> [Task statement]: Take the entries that follow and return exactly the lines from the one holding "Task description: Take" through the one holding "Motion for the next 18", both included. Nothing else is needed.

> [Data under study]:
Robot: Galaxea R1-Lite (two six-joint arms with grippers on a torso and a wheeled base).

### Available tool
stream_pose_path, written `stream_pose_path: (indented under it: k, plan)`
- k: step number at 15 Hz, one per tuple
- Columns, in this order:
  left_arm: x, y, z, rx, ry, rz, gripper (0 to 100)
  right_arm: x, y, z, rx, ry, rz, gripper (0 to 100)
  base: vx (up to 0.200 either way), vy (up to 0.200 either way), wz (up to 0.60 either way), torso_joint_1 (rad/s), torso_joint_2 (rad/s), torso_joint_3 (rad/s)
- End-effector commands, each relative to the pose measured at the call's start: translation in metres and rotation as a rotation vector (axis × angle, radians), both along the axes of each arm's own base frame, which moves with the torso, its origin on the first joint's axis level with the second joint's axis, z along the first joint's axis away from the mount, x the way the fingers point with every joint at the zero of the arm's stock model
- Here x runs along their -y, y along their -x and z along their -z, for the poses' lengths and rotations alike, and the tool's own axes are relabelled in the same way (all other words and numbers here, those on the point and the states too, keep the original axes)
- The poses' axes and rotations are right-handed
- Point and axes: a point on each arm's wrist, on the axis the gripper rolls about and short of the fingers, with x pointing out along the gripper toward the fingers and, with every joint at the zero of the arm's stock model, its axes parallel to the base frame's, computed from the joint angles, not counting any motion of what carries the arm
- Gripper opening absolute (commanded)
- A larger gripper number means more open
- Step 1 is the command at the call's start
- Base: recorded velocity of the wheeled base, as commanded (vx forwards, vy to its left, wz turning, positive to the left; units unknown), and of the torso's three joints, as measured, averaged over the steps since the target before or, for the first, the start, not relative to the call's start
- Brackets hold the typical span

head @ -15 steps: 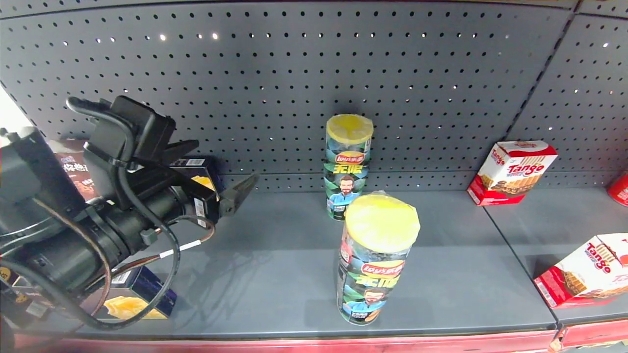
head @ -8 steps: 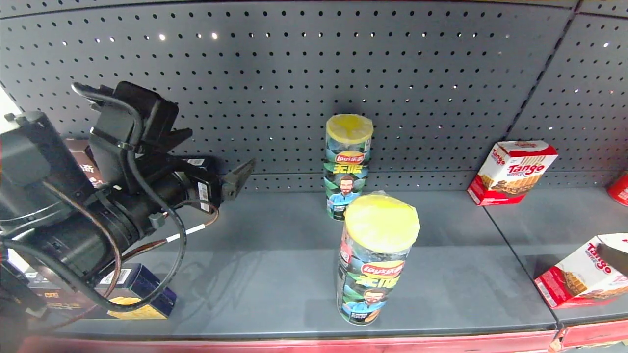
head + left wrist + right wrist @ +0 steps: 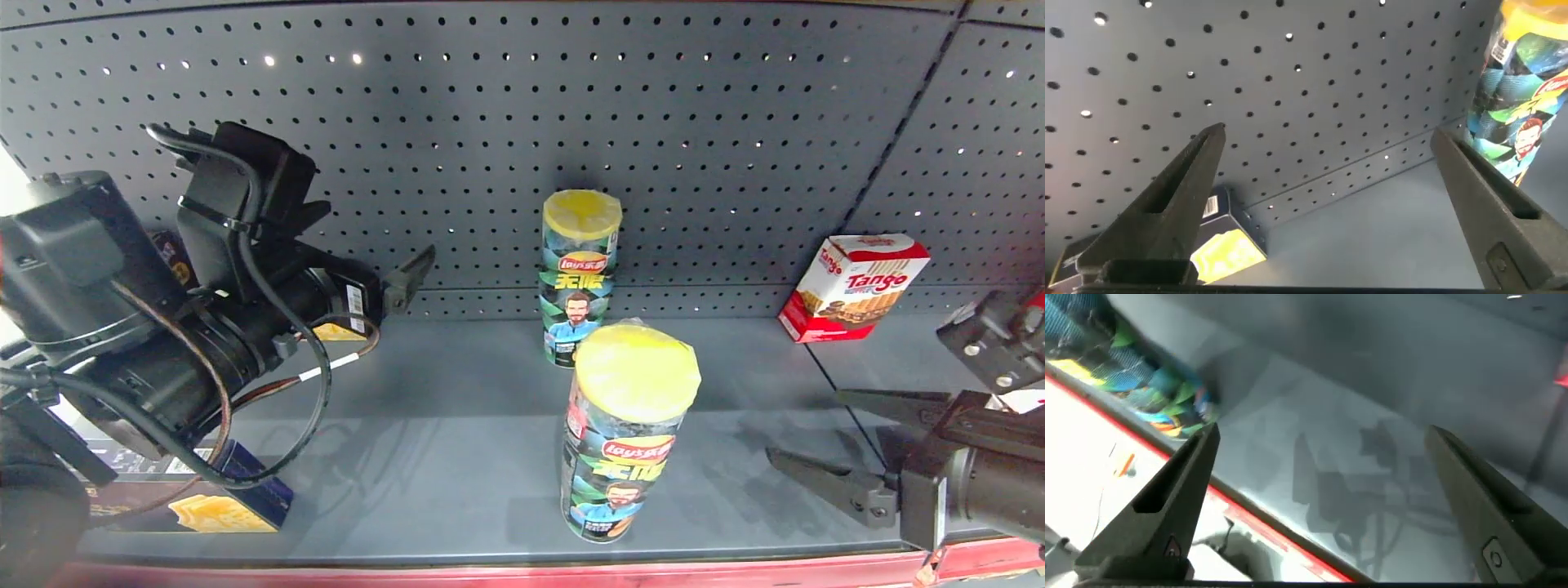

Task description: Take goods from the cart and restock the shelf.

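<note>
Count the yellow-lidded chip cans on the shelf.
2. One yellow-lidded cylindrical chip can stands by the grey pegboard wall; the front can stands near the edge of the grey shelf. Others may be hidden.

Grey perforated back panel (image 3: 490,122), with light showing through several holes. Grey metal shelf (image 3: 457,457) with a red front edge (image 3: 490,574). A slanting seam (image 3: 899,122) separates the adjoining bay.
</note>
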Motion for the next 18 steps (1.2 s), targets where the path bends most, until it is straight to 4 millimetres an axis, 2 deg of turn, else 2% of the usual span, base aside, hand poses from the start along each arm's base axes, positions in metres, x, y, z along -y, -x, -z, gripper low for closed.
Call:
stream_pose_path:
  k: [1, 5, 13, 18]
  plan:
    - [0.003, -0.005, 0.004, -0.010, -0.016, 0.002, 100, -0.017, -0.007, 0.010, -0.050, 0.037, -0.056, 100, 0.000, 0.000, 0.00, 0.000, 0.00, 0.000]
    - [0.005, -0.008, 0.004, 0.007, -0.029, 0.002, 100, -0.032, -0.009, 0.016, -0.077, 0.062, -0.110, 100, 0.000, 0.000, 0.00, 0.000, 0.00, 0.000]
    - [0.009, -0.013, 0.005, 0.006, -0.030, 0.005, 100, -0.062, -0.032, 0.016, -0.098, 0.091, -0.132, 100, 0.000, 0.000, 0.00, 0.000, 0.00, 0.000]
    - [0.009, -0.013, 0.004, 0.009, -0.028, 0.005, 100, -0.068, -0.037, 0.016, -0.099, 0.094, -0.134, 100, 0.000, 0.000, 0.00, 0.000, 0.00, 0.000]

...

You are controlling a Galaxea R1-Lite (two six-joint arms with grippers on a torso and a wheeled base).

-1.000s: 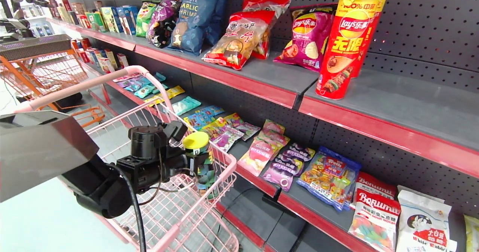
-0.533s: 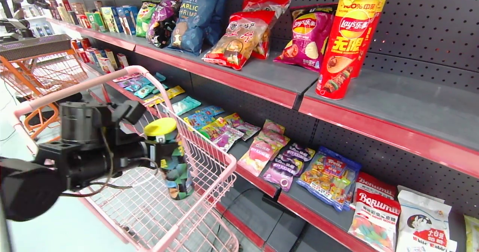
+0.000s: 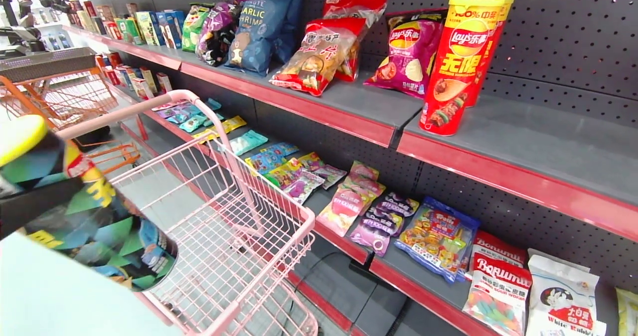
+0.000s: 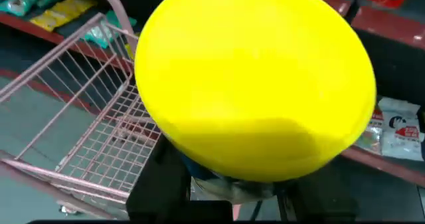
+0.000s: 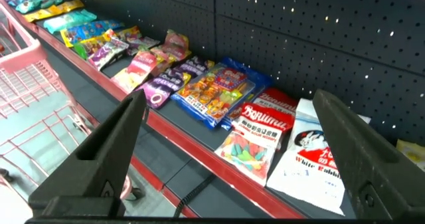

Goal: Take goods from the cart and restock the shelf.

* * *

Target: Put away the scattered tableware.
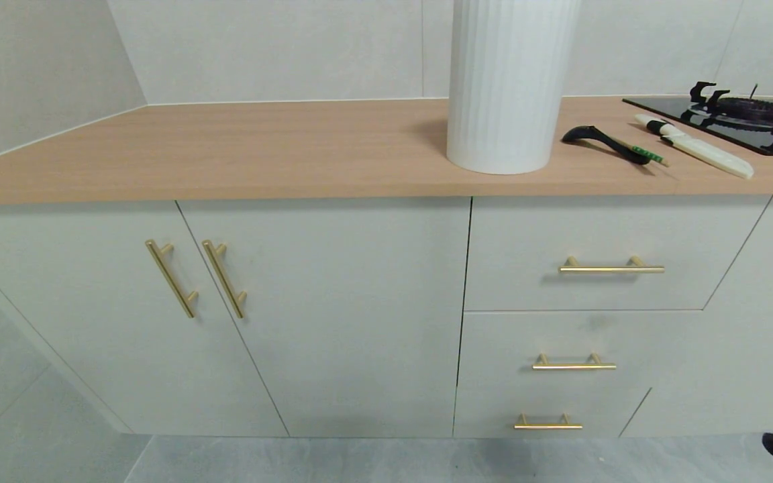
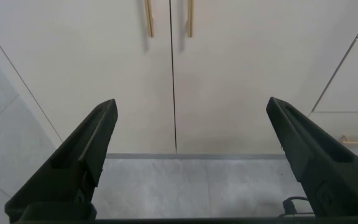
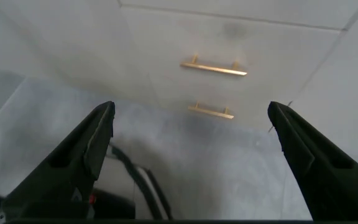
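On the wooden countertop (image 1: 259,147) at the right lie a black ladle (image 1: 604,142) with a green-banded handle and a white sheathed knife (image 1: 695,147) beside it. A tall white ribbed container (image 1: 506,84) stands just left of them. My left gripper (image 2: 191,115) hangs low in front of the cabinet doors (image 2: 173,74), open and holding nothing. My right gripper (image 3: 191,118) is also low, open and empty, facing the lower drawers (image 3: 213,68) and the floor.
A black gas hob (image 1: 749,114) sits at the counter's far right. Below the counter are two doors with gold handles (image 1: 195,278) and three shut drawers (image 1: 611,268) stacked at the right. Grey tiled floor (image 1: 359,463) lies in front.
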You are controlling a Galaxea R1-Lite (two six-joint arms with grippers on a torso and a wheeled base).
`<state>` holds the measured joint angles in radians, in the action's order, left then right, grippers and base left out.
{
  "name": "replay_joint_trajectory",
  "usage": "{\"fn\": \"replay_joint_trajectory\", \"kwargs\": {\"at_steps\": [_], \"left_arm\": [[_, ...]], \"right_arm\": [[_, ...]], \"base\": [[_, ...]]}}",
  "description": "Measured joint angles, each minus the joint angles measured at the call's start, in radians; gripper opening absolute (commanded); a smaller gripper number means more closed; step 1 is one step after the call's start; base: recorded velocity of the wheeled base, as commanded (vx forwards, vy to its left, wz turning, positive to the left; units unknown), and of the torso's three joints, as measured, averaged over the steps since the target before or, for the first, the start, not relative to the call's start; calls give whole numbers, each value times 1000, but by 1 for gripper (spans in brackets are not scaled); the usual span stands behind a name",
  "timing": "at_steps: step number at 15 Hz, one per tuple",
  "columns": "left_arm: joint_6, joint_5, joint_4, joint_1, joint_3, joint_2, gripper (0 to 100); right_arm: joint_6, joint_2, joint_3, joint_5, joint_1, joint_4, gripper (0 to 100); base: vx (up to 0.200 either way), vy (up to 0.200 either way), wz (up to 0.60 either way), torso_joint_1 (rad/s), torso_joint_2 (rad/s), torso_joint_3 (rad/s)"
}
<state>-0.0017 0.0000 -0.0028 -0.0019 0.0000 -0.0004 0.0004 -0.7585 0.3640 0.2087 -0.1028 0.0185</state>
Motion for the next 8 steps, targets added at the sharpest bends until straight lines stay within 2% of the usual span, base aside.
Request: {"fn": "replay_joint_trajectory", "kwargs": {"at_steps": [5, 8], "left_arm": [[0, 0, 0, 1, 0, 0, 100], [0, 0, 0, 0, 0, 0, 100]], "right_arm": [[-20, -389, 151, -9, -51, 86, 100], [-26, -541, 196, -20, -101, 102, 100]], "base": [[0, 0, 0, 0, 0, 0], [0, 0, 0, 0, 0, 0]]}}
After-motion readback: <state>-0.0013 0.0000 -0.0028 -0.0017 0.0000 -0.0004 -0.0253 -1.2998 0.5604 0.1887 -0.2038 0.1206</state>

> [Response]:
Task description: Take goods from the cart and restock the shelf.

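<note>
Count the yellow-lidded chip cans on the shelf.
2. One yellow-lidded cylindrical chip can stands by the grey pegboard wall; the front can stands near the edge of the grey shelf. Others may be hidden.

Grey perforated back panel (image 3: 490,122), with light showing through several holes. Grey metal shelf (image 3: 457,457) with a red front edge (image 3: 490,574). A slanting seam (image 3: 899,122) separates the adjoining bay.
</note>
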Motion for the next 18 steps (1.2 s), targets where the path bends most, until it is straight to 4 millimetres an axis, 2 deg of turn, else 2% of the usual span, base aside, hand poses from the start along each arm's base axes, positions in metres, x, y, z along -y, -x, -z, gripper low for closed.

The output for this exercise is finished.